What a great dish. I usually never make chicken enchiladas. Being I’m a Mexican to begin with we never ate chicken like this. But now this is one of my favorite ways to use chicken Mexican Style. I roast my chilies on my stove top, I have gas burners and it really toast the chilies well. I let them get black and I use sever different kinds of chilies in mine and I also char my onions really well to, it really makes all the difference in the taste. Great Recipe, Melissa, I have added this one to my many of your recipes. Thank you, and God Bless…..
I made these yesterday, along with the Texas Peach Cobbler, and they were absolutely delicious! Once again, Melissa hits it out of the park!!
I live in the UK so I had to improvise but I roasted peppers and onions with patron chillis, blended them, then added sriracha sauce to get the heat, lime juice and coriander/cilantro to make the sauce. I was able to get Mexican cheese thank goodness. Absolutely the most delicious enchiladas I’ve ever had. Every mouthful tasted great. Thank you so much for this recipe.

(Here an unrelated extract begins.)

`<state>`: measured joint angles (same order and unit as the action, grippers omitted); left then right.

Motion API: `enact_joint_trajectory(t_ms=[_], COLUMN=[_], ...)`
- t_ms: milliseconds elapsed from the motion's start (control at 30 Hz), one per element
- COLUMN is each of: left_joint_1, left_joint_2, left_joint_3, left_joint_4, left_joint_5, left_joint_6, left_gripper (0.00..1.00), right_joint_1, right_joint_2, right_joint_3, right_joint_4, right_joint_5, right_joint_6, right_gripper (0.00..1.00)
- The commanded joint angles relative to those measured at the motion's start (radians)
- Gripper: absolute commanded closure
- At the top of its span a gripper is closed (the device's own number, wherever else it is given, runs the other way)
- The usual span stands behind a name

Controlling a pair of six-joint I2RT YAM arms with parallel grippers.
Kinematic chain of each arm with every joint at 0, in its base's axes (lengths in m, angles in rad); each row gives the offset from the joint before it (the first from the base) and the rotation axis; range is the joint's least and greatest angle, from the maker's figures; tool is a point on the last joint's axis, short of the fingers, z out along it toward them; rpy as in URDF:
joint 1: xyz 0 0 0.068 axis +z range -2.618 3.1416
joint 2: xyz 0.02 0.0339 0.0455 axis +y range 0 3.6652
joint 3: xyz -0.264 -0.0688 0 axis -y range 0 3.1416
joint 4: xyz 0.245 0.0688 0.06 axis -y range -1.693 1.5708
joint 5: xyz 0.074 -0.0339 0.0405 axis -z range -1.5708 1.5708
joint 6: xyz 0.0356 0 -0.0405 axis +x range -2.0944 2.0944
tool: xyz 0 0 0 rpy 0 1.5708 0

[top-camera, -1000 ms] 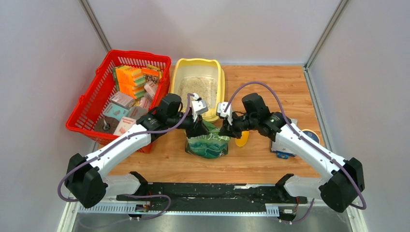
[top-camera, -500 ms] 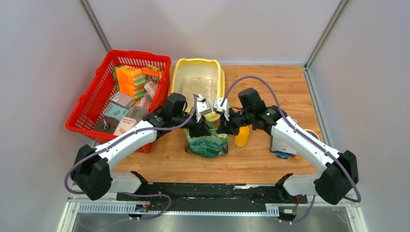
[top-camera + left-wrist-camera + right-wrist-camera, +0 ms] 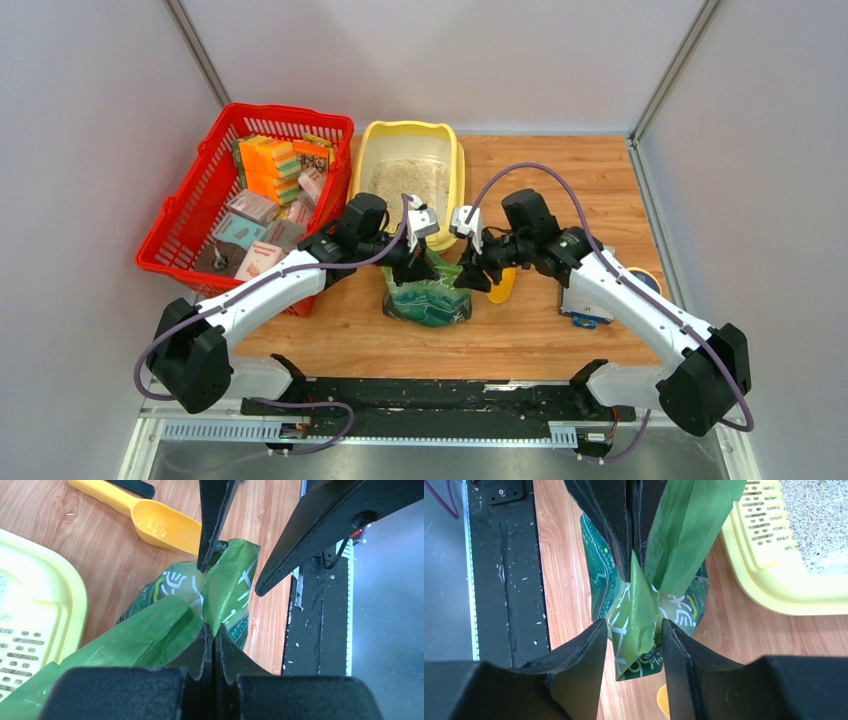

My boyfriend made this for me last night. I can honestly say this is better than any restaurant enchiladas I ever had. This is saying alot because I have eaten alot of enchiladas in my lifetime. Thank you Melissa for sharing this wonderful recipe!
If I wanted to freeze these, what instructions would I follow?
We absolutely loved these! When I told my husband that I was going to try a new chicken enchilada recipe, he said, “no, I love your recipe!” Now he loves your recipe Melissa. We both sampled the sauce with a tortilla chip before pouring it over the enchiladas. We decided that the sauce makes a very yummy dip.
Do you blend onion and peppers in blender?